** RECORDS FOR THE EXERCISE follows **

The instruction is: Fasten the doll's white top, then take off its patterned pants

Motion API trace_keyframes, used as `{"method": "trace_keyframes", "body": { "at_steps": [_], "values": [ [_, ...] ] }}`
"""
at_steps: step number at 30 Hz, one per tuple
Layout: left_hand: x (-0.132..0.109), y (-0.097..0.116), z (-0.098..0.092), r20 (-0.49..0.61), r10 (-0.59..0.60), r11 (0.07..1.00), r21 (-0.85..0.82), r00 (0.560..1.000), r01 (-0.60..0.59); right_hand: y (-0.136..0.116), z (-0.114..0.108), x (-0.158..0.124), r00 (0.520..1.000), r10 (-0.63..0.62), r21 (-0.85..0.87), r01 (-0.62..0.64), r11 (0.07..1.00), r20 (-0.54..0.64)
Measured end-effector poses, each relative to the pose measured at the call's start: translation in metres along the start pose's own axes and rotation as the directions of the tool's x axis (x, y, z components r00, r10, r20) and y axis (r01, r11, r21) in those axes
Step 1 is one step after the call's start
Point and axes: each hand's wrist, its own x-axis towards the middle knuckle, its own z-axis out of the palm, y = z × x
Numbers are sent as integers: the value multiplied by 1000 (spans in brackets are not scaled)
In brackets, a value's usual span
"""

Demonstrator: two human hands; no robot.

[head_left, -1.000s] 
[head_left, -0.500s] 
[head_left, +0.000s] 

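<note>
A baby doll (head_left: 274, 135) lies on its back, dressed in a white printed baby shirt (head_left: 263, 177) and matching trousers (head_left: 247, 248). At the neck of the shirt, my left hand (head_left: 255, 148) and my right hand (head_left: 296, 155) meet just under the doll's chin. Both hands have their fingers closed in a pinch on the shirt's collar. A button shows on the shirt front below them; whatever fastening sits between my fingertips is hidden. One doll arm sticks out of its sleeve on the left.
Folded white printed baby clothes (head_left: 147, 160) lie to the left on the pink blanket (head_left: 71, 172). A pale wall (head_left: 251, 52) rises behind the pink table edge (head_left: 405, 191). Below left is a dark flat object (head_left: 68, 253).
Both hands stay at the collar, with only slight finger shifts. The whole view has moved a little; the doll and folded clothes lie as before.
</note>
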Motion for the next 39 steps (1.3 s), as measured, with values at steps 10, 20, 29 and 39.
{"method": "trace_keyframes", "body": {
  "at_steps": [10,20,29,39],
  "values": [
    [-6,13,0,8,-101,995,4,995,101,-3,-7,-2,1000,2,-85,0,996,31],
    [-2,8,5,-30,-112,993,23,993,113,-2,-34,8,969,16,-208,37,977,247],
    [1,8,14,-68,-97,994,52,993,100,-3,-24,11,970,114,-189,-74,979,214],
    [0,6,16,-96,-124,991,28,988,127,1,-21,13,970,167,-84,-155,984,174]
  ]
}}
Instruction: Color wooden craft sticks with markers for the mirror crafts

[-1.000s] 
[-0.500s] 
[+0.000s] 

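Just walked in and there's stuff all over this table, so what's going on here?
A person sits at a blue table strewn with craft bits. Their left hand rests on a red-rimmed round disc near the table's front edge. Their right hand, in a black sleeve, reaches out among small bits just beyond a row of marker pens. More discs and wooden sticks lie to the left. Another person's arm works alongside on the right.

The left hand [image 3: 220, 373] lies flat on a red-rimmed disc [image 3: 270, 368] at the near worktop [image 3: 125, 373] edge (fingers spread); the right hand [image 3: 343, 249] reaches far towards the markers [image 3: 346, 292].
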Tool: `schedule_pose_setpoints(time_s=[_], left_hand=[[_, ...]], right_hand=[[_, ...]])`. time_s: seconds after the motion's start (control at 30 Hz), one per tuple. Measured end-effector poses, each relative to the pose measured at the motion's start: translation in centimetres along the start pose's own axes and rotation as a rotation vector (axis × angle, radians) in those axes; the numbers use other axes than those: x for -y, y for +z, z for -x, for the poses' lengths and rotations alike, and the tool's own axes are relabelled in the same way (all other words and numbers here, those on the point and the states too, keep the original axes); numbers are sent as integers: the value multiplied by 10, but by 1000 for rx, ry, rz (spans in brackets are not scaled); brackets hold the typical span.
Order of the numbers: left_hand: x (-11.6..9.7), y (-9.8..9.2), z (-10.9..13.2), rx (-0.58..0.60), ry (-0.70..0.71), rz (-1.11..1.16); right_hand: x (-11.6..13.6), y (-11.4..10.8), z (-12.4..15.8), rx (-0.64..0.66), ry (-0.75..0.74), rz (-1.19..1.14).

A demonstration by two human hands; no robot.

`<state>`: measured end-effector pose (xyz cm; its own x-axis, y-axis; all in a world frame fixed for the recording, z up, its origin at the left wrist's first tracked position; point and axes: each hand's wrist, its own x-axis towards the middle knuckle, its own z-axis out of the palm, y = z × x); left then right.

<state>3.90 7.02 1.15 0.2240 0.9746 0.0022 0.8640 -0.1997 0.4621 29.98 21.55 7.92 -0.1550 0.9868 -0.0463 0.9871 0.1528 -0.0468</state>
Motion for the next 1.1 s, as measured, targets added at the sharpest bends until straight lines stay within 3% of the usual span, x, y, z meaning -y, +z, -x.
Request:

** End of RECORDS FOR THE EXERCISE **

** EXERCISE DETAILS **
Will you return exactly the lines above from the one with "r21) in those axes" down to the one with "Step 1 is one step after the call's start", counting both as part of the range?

** EXERCISE RESULT **
Measured end-effector poses, each relative to the pose measured at the call's start: translation in metres along the start pose's own axes and rotation as the directions of the tool's x axis (x, y, z components r00, r10, r20) and y axis (r01, r11, r21) in those axes
Step 1 is one step after the call's start

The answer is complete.